Measuring the impact of a resource you’ve put online can be difficult – but a newly updated JISC toolkit will help content creators, publishers and other information professionals understand the reach of their digital assets.
They can use the kit to help guide them through different aspects of measuring impact, both qualitative, such as focus groups, and quantitative, such as web metrics.
Users of the toolkit are also encouraged to contribute to updating the hands-on advice by adding their own advice on topics like how to conduct an interview, using Google Analytics, writing a suitable survey and setting up log file analysis, all designed by the Oxford Internet Institute.

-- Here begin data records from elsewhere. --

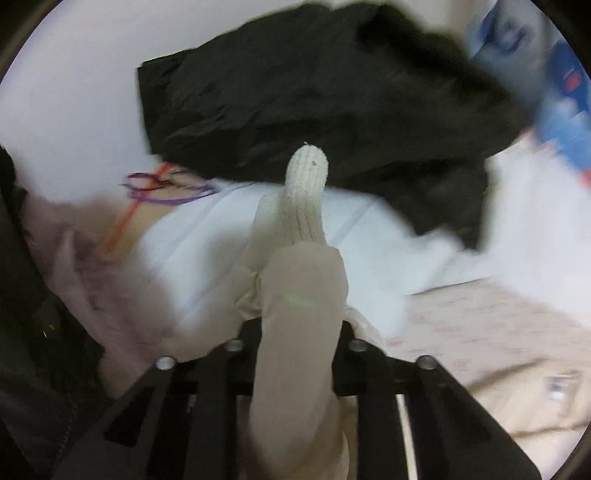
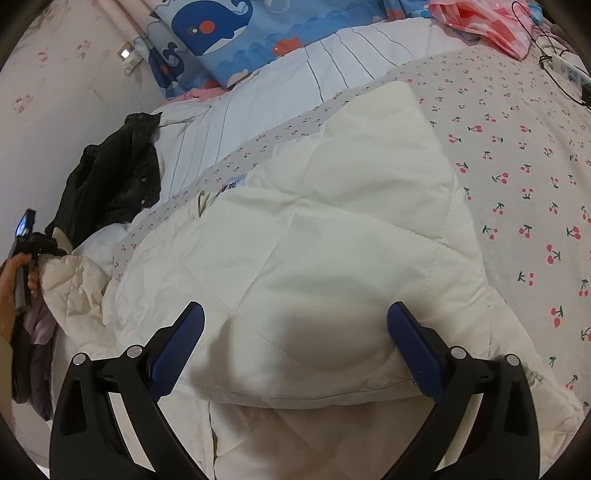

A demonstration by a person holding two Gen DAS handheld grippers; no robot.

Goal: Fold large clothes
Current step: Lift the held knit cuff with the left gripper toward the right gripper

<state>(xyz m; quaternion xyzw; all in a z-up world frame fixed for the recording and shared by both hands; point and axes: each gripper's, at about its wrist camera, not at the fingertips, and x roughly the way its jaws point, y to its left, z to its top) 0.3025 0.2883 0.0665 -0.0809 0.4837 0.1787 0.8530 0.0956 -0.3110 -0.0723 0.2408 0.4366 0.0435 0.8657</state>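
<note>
A cream quilted jacket [image 2: 325, 229] lies folded on the bed in the right wrist view. My right gripper [image 2: 295, 332] hovers open over its near edge, one blue pad [image 2: 181, 343] on each side, neither pressing the cloth. In the left wrist view my left gripper [image 1: 299, 295] is shut on the jacket's cream sleeve [image 1: 295, 302]. The sleeve's ribbed cuff [image 1: 306, 177] sticks out past the jaws, and the cloth hides the fingertips. The right wrist view shows the left gripper [image 2: 33, 240] at the far left, held by a hand [image 2: 14, 273] at the jacket's bunched side.
A black jacket [image 2: 118, 173] [image 1: 314, 103] lies crumpled by the wall on a white striped duvet [image 2: 277, 92]. A blue whale pillow [image 2: 240, 37] sits at the bed's head. A pink bag [image 2: 487, 22] and a power strip [image 2: 565, 68] are at the far right. The cherry-print sheet [image 2: 517, 166] is bare at right.
</note>
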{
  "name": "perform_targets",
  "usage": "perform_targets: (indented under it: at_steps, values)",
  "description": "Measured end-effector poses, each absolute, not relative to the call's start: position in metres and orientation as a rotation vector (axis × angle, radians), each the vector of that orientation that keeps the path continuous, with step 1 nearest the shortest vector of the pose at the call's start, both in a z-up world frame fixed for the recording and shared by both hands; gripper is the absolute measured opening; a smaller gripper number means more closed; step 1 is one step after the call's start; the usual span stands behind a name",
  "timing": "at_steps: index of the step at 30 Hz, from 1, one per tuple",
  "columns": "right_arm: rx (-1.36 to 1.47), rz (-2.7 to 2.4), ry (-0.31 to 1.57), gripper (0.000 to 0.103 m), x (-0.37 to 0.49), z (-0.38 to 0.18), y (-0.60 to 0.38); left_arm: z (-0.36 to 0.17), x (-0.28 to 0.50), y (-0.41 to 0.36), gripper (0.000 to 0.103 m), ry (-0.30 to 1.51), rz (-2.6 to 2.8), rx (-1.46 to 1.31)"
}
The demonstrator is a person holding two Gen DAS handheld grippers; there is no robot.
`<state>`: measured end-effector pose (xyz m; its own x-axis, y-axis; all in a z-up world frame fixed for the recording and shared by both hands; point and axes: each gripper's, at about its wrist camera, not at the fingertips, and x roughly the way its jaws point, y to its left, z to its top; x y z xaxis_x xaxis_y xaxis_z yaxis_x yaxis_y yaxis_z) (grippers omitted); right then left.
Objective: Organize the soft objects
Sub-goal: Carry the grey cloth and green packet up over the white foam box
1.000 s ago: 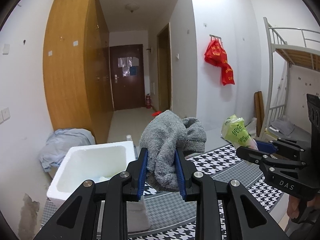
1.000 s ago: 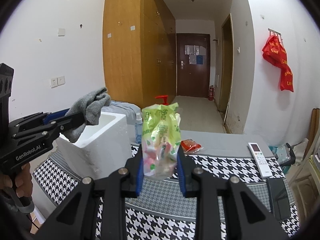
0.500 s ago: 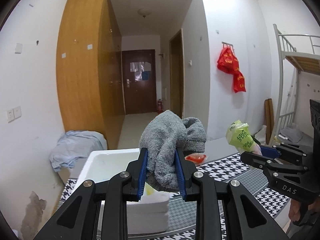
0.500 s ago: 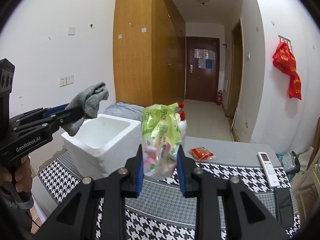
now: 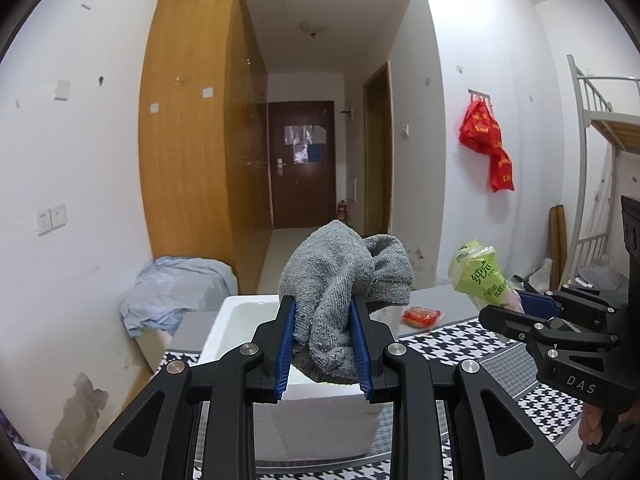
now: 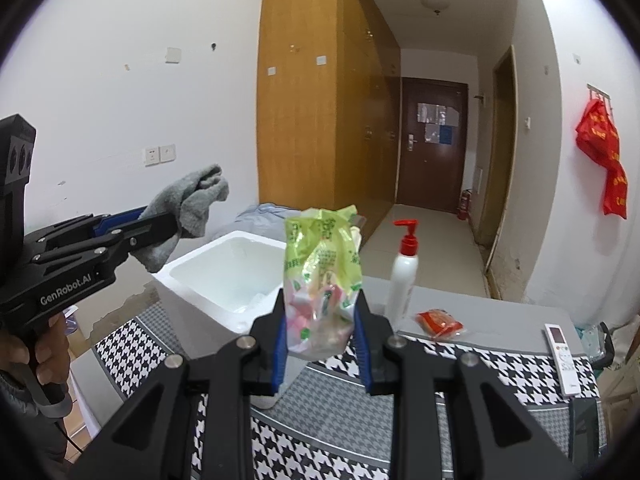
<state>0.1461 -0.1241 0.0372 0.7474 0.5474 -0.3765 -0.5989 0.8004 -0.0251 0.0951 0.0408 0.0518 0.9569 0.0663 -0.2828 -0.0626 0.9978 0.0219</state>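
The left gripper (image 5: 323, 340) is clenching a bunched grey sock (image 5: 347, 280) while the right gripper (image 6: 319, 338) is grasping a crinkled green plastic packet (image 6: 322, 276), both lifted clear of the houndstooth-covered table (image 6: 500, 364). Over the last second both hands have been drawing back and slightly up, so the white foam box (image 6: 192, 280) now sits lower and fuller in view, probably the drop-off point. Beyond it, a pump bottle (image 6: 404, 276) and a red packet (image 6: 439, 323) are waiting.

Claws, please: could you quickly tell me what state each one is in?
Left claw: closed on the grey cloth.
Right claw: closed on the green plastic packet.
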Motion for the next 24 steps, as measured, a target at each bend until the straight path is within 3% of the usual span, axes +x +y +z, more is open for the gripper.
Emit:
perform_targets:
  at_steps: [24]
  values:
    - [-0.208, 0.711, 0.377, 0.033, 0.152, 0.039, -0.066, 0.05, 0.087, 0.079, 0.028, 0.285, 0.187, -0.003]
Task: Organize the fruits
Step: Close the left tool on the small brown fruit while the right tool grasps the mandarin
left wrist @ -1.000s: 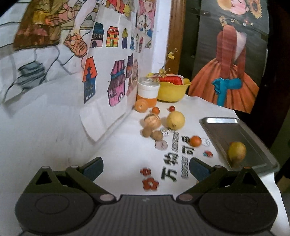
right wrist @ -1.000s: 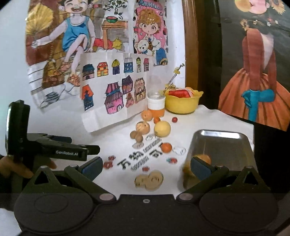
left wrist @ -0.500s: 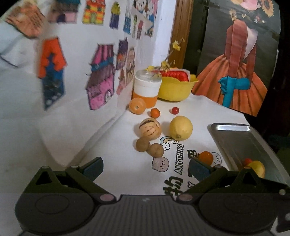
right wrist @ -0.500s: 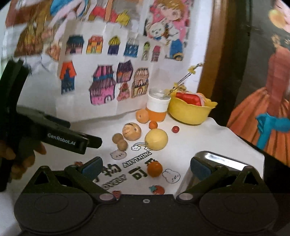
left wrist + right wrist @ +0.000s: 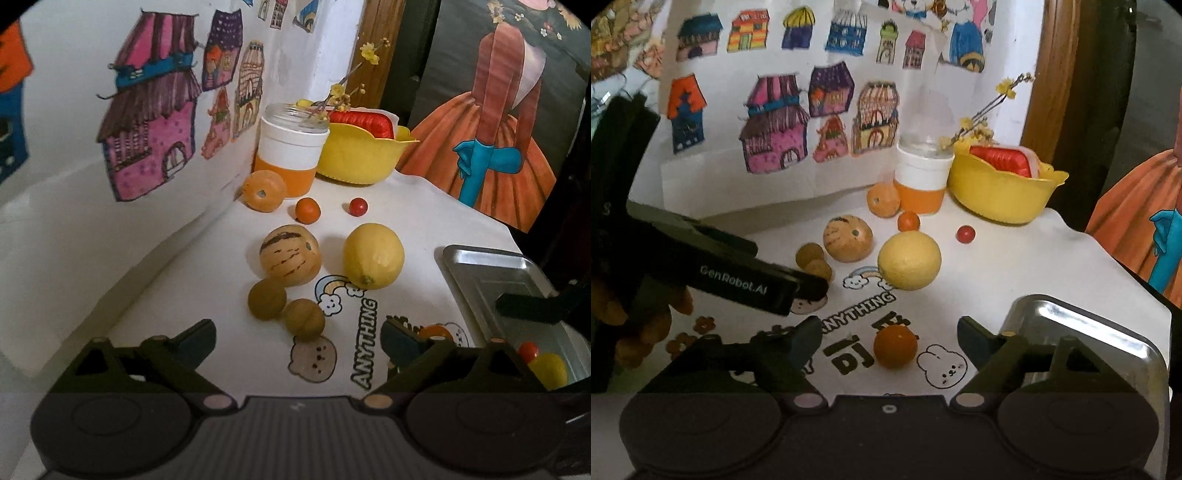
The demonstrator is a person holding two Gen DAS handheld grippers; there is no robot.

JISC’s programme manager for digitisation, Paola Marchionni, said: “Understanding the impact of your scholarly resources is an important part of the evaluation process. If you can see how people such as researchers are using the resource, you can then go back and make it even more useful for them and improve their experience.
“Good impact evaluation also helps projects generate statistics to support future work and grant bids, make a stronger case for the sustainability of a resource and tell good stories in the media.”
Project manager Eric Meyer, research fellow at the Oxford Internet Institute, said: ““The question of impact is on everyone’s minds. In the toolkit and in the synthesis report we argue that “impact” is more than crude measures of number of visitors, or numbers of links.
“We recommend using a variety of qualitative and quantitative measures to understand the types of impacts resources have on research, teaching, learning, and for the wider public. The case studies on the site and in the synthesis report illustrate how both high-traffic sites and more specialized collections can demonstrate and enhance their impacts. We encourage others to contribute their own case studies and methods to the toolkit so it continues to grow.”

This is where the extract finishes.